Patheos
- Website type: Religion and spirituality
- Available in: English
- Founded: September 2008
- Headquarters: Englewood, Colorado, {{{location_country}}}
- Founders: Leo and Cathie Brunnick
- Website: www.patheos.com
- Launched: May 2009; 17 years ago
- Current status: Active

= Patheos =

Non-denominational online media company focusing on religion

Patheos is a non-denominational, non-partisan online media company providing information and commentary from various, mostly religious, perspectives.

Upon its launch in May 2009, the website was primarily geared toward learning about religions through a reference library and other peer-reviewed resources on 27 global religions and worldviews. In its current form, the site also hosts more than 450 blogs in eleven "Faith Channels," offering commentary and news from these perspectives on topics including politics, institutions, culture, sacred texts, history, lifestyle, entertainment, family life, and business.

== History ==

Patheos was founded in 2008 by Leo and Cathie Brunnick, both web technology professionals and residents of Denver, Colorado. They amassed hundreds of essays and works from scholars, practitioners, and religious leaders, shaping them into a comprehensive peer-reviewed Library. As the site developed, bloggers and columnists from various traditions were added to the format.

The name Patheos is a portmanteau of "path" and "theos", the Greek word for god.

In November 2015, Patheos served over 30 million content page views, making it the largest English-language religion website in the world.

In September 2016, Patheos was acquired by BN Media, LLC. In 2021, BN Media LLC announced that the company would be doing business as Radiant.

Patheos used to include an active nonreligious channel as well. However, after the acquisition, the nonreligious bloggers were told that they could no longer publish posts on the platform that were negative or critical of others' religions or politics. As this was a significant change in editorial policy, most of them departed.

== Content ==

In an early interview, Leo Brunnick described the site's intention as a middle ground between dry academic sites, "gimmicky" popular sites, and faith-based sites that are passionate and knowledgeable but biased toward a single perspective. Its Religion Library is intended for students of religion in school or home settings and includes a "Comparison Lens" feature to compare and contrast elements in different religious traditions, including the origins, development, beliefs, rituals, ethics, and community of each tradition.

Patheos hosts eleven "Faith Channels" (Nonreligious, Buddhist, Catholic, Evangelical, Hindu, Jewish, Mormon, Muslim, Pagan, Progressive Christian, and Spirituality), providing commentary from their respective faith communities through more than 450 blogs and columns. Contributors include professors, journalists, authors, activists, and religious leaders.

There are also several topical Channels, including: Entertainment (reviews of movies, television, theater, art, and pop culture); Family (focusing on parenting, marriage, and family issues); Preachers (with sermon tips and biblical exegesis); and Faith and Work (addressing career, vocation, economics, politics, and more).

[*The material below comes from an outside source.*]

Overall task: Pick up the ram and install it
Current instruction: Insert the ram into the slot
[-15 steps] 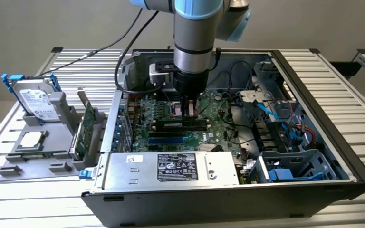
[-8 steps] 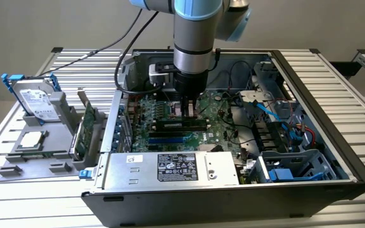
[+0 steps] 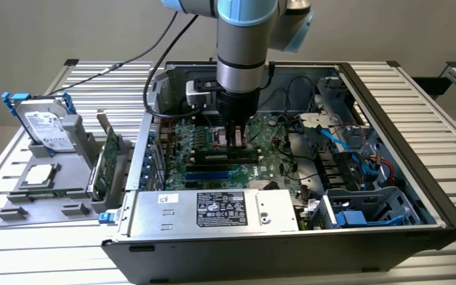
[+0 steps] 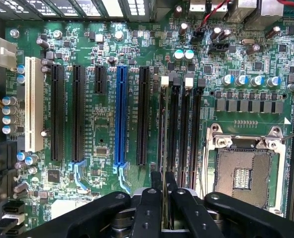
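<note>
My gripper [image 3: 234, 138] reaches straight down into the open computer case [image 3: 402, 148], over the memory slots [image 3: 225, 157] of the green motherboard [image 3: 279, 151]. In the wrist view the ram [image 4: 162, 144] shows edge-on as a thin dark strip. It stands upright in the memory slot nearest the long black expansion slots. The gripper [image 4: 163, 184] straddles the ram's top edge, with its two black fingers [image 4: 155, 191] close against either side. The empty memory slots [image 4: 186, 134] run alongside.
An empty processor socket [image 4: 244, 171] lies beside the memory slots, and a blue expansion slot [image 4: 120, 116] lies on the other side. The silver power supply [image 3: 212, 208] fills the case's front. At the exterior view's left, a grey tray [image 3: 22, 208] holds a hard drive [image 3: 44, 127], a processor [image 3: 40, 174] and a green card [image 3: 111, 155].
</note>
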You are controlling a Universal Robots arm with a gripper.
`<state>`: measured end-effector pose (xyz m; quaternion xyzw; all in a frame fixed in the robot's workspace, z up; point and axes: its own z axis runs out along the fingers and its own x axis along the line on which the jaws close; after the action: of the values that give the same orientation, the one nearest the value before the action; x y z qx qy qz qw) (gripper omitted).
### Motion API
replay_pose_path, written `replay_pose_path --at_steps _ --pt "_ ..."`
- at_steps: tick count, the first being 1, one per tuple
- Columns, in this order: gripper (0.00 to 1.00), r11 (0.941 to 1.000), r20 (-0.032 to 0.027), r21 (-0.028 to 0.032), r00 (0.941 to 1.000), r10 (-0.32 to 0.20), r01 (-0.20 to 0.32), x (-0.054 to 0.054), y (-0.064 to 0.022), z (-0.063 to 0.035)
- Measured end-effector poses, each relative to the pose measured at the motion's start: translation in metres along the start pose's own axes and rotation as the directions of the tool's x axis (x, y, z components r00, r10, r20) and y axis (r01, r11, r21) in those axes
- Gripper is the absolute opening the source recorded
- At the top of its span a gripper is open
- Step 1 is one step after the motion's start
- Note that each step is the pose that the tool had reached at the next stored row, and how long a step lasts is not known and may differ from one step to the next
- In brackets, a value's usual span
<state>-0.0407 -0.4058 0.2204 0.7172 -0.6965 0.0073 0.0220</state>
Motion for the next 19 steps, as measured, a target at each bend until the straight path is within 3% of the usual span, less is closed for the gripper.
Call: replay_pose_path --at_steps 2,3,5,8,9,19 --pt "0.28 1.0000 -0.0002 0.0001 1.0000 0.000 0.000 0.000 0.0000 0.0000" --pt "0.28 1.0000 -0.0002 0.0001 1.0000 0.000 0.000 0.000 -0.0001 0.0000" --pt "0.39 1.0000 -0.0001 0.0002 1.0000 0.000 0.000 0.000 -0.0001 -0.0002" --pt "0.45 1.0000 -0.0001 -0.0011 1.0000 0.000 0.000 0.000 0.0000 -0.0027" --pt "0.51 1.0000 -0.0002 -0.0015 1.0000 0.000 0.000 0.000 0.0000 -0.0045" --pt "0.49 1.0000 -0.0001 -0.0028 1.0000 0.000 0.000 0.001 0.0026 -0.0281"
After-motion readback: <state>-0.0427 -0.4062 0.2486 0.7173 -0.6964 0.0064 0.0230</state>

Patheos Book Club features sponsored material on new releases in religious publishing, including excerpts, book reviews, author Q&As, interviews, and roundtable discussions.

Patheos Public Square is a monthly symposium that poses a single question of timely and general interest, inviting internal and external contributors to shape responses from their own religious perspectives. Past topics have included the Future of World Religions; America and Civil Religion; Faith Communities and the Alleviation of Poverty; Political Engagement and Culture Wars; Politics in the Pulpit; Abortion; and Religion and the Environment.

Patheos Press publishes ebooks and print books on religious topics; Patheos Ad Network provides revenue and advertising management to other websites; and Patheos Labs offers web services and design, creative content development, new media strategies, and technology facilitation.

In June 2014, Patheos began a partnership with TIME.com to provide select religion and spirituality content for the site.

== Reception ==
Time magazine called the materials on Patheos "streamlined" and "reader-friendly". Religion News Service described it as "a more cerebral approach to what Beliefnet's been doing for nearly a decade". Patheos was featured as one of "21 Ways to Be Smarter in 2011" by Newsweek.

The site's advertising model has raised questions for some bloggers.

In January 2021, a comedic blog on Patheos called Laughing in Disbelief published a satirical story reporting that Iceland had made religion illegal and labelled it a mental disorder, placing warning signs on Bibles and banned Christian tourists from traveling to certain places within the country. However, some social media users mistook the satire to be factual and erroneously spread the "story" on social media.